Morgan Stanley: “There Is A Way For Markets To Know Relatively Quickly Who Is The Next President”

As discussed earlier, the record-shattering growth in vote-by-mail which means that the bulk of votes in key battleground states has already been cast…

… is likely to distort the pattern of vote counting and reporting on election night that we’ve become accustomed to. And, as we also touched upon in an earlier post, there’s potential for many twists and turns, with candidates seemingly ahead falling back quickly behind as different types of votes are counted at different times.

But, according to Morgan Stanley, there’s an increasingly viable path to knowing the result on election night. For investors, the bank laconically notes that “knowing the result is all about when markets will conclude who has won, not necessarily when a candidate has conceded or when media networks call the winner.” And the road to having a result on election night goes through Florida and North Carolina.

According to Morgan Stanley’s chief political strategist Michael Zezas, 65% of Florida mail-in ballots have been returned, as have 56% of NC ballots. Both states can count those votes ahead of Election Day, and have stated publicly those counts will be quickly released upon poll closing. Hence, both states could return quick results, which opens the possibility of knowing the election outcome early in the night. For example, President Trump’s path to victory without Florida is a much more narrow one. In fact, if he appears to have lost Florida, markets may quickly conclude he has probably lost the presidency.

Similarly, if the North Carolina senate race is won by Cal Cunningham (the Democratic candidate), then that, Morgan Stanley believes, will be an indicator to markets that Democrats have taken control of the Senate by also winning seats in other close races, like Colorado or Arizona where polls close later in the night. And while networks likely won’t call it that early because there are slow-counting states with enough electoral votes in play still out there, in particular Michigan, Wisconsin and Pennsylvania, Morgan Stanley thinks “markets would bake it in relatively quickly.

Still, the bank sees as more likely that markets will need 24 hours or more to form a reliable view. If President Trump wins Florida or keeps the vote count close, both of which are viable possibilities given close polling numbers, then the Electoral College outcome may depend on those slower-counting states of Michigan, Wisconsin and Pennsylvania.

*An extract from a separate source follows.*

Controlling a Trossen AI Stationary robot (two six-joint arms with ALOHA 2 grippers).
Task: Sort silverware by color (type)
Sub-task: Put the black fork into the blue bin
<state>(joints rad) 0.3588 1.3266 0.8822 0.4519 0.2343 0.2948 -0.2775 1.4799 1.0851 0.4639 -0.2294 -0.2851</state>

And while they have substantial amounts of mail-in ballots already returned, 65%, 62%, and 50%, respectively, they can’t count these votes until Election Day, so those results could take a few days to come in reliably.

As a result, Morgan Stanley is adjusting its election night timing probabilities, and while it no longer sees the odds of an “election week” at 70% as it did last month, it still gives 65% odds that we will not know the result on election night.